### Exercise goal
What lines of the data below hold "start"? Show them.

### Collected material

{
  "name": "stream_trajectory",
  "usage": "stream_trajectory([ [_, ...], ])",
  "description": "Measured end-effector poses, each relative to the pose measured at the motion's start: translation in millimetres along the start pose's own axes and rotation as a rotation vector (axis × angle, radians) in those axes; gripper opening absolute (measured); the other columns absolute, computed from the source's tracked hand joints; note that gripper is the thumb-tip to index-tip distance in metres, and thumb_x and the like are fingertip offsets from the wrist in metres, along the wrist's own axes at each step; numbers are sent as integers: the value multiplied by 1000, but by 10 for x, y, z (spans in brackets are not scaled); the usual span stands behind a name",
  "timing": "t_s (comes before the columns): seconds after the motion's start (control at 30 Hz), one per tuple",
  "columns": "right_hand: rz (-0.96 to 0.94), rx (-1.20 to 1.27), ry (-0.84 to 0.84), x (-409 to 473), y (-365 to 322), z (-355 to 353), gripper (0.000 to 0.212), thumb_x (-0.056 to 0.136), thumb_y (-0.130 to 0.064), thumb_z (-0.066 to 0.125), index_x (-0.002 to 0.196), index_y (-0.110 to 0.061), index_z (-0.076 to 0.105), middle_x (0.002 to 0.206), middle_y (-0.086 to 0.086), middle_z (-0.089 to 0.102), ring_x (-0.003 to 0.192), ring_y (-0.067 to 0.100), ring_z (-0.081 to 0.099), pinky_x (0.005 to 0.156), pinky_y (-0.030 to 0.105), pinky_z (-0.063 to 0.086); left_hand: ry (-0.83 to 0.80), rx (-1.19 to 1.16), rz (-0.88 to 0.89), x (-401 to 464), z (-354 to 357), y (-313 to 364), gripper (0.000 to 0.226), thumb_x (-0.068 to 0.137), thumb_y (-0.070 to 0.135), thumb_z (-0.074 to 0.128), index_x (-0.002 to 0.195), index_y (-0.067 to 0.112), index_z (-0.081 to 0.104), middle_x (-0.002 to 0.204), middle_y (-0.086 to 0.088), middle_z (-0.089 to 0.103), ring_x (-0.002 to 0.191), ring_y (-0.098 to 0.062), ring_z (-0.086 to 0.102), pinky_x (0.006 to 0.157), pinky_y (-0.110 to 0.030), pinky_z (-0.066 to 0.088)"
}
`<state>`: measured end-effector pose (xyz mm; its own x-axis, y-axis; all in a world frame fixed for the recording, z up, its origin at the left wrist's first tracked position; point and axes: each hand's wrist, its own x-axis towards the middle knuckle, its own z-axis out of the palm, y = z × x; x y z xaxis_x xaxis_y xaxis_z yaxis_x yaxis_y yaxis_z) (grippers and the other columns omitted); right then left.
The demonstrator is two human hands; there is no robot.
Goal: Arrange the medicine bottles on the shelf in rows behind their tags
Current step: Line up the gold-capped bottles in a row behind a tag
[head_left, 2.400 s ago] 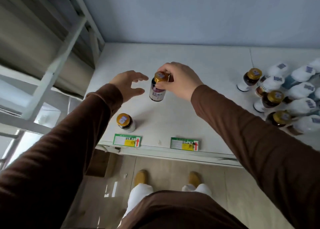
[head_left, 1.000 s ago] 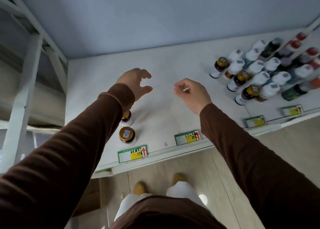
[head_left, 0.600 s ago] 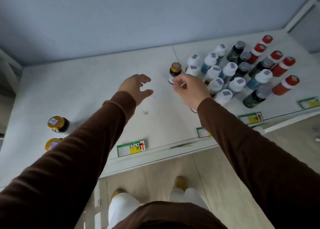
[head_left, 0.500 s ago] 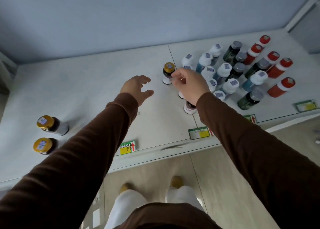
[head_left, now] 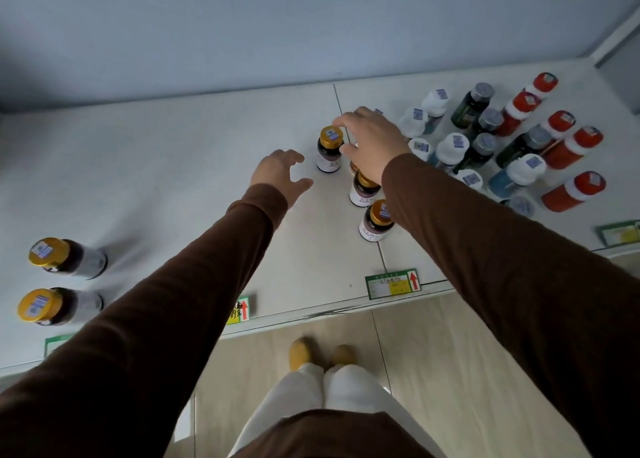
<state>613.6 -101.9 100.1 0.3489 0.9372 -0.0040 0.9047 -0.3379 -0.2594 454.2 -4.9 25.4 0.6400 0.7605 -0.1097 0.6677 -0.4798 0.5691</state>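
On the white shelf (head_left: pixel 166 180) a brown bottle with a gold cap (head_left: pixel 329 149) stands near the middle. My right hand (head_left: pixel 372 145) arches over it, index finger curled behind the cap and thumb against its right side. My left hand (head_left: pixel 280 175) hovers just left of it, fingers spread, holding nothing. Two more gold-capped bottles (head_left: pixel 376 219) stand partly under my right wrist. At the far left, two gold-capped bottles (head_left: pixel 52 255) stand one behind the other, behind a green tag (head_left: pixel 57 341). Other tags (head_left: pixel 393 283) sit on the front edge.
Several white-capped bottles (head_left: pixel 452 149), grey-capped dark bottles (head_left: pixel 476 102) and red-capped bottles (head_left: pixel 571 190) crowd the right side of the shelf. A blue wall closes the back. Another tag (head_left: pixel 240 310) shows beside my left sleeve. The floor and my feet lie below the edge.
The view swung right from the two left bottles to the cluster. My right hand reached forward and closed its fingers round the gold-capped bottle's cap; my left hand followed beside it.
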Motion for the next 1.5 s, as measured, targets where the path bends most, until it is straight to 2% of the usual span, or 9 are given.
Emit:
stream_trajectory([
  [0.2, -126, -80, -189, 272, 45, 97, 52, 93, -17, 60, 142, -24, 44, 137, 8, 49, 123, 29, 47, 100, 41, 40, -7, -27, -22, 182, 227, 30, 53, 80, 36, 71, 128, 19, 56, 125, -5, 59, 113, -25, 53, 99, -39, 44],
  [0.4, -165, -56, -199, 438, 116, 123, 41, 93, -19, 59, 133, -22, 50, 124, 8, 55, 115, 28, 51, 91, 37, 40, 75, -122, -83, 354, 429, 215, 47, 74, 40, 73, 114, 19, 60, 106, -3, 65, 96, -23, 54, 83, -33, 44],
  [0.53, -63, 193, -183, 498, 201, -36, 38, 93, -26, 60, 130, -20, 55, 124, 6, 60, 112, 24, 55, 88, 29, 39, 34, -555, -122, 268, 318, 222, 39, 76, 26, 77, 109, 23, 58, 100, 7, 68, 89, -11, 64, 80, -25, 51],
  [0.7, 18, 509, -150, 519, 218, -300, 39, 88, -45, 64, 115, -17, 68, 105, 2, 69, 95, 18, 65, 87, 33, 51, -237, -1109, -89, 87, -40, 230, 37, 86, 20, 67, 121, 6, 61, 112, -9, 69, 104, -19, 65, 95, -30, 51],
  [0.8, 61, 715, -124, 492, 150, -373, 41, 83, -53, 69, 96, -14, 70, 79, -5, 66, 67, 11, 60, 70, 30, 53, -373, -1331, -91, -5, -185, 228, 41, 91, 27, 60, 125, 4, 59, 113, -19, 68, 113, -28, 62, 98, -33, 50],
  [0.9, 74, 792, -107, 465, 72, -388, 48, 78, -56, 72, 93, -11, 67, 72, -7, 64, 58, 7, 55, 58, 23, 48, -404, -1411, -96, -84, -261, 230, 47, 92, 30, 57, 128, 0, 56, 113, -22, 67, 114, -29, 62, 97, -33, 51],
  [1.1, -6, 823, -159, 427, -165, -404, 37, 82, -47, 72, 102, -16, 70, 82, -3, 67, 65, 8, 59, 63, 23, 52, -274, -1240, -71, -241, -502, 134, 36, 88, 19, 62, 121, 6, 60, 114, -11, 66, 113, -26, 62, 100, -33, 48],
  [1.33, -140, 701, -112, 404, -1003, -280, 37, 80, -35, 77, 111, -17, 72, 97, -4, 70, 92, 14, 65, 92, 38, 54, -25, -682, -74, -513, -1168, -315, 39, 77, 4, 75, 112, 9, 58, 105, -3, 68, 92, -19, 68, 88, -34, 54],
  [1.5, -193, 574, -85, 383, -1908, -21, 36, 78, -41, 76, 106, -19, 70, 102, -3, 71, 95, 16, 65, 89, 37, 53, -22, -234, -72, -746, -1855, -1131, 45, 78, 11, 76, 119, 22, 61, 112, 8, 63, 108, -16, 59, 92, -30, 48],
])
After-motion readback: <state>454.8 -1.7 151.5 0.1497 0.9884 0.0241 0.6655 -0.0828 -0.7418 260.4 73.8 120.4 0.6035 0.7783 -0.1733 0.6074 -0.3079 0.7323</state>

### Response below
  "description": "Measured end-effector poses, each relative to the pose measured at the motion's start: translation in millimetres along the start pose's own axes and rotation as a rotation vector (axis × angle, radians) in those axes; gripper opening absolute (measured); the other columns absolute, computed from the source's tracked hand joints; note that gripper is the thumb-tip to index-tip distance in metres, and thumb_x and the like are fingertip offsets from the wrist in metres, along the wrist's own axes at each step; numbers are sent as integers: the value multiplied by 1000, but by 10 for x, y, z (spans in brackets are not scaled); the usual span stands behind a name",
  "timing": "t_s (comes before the columns): seconds after the motion's start (control at 30 Hz), one per tuple",

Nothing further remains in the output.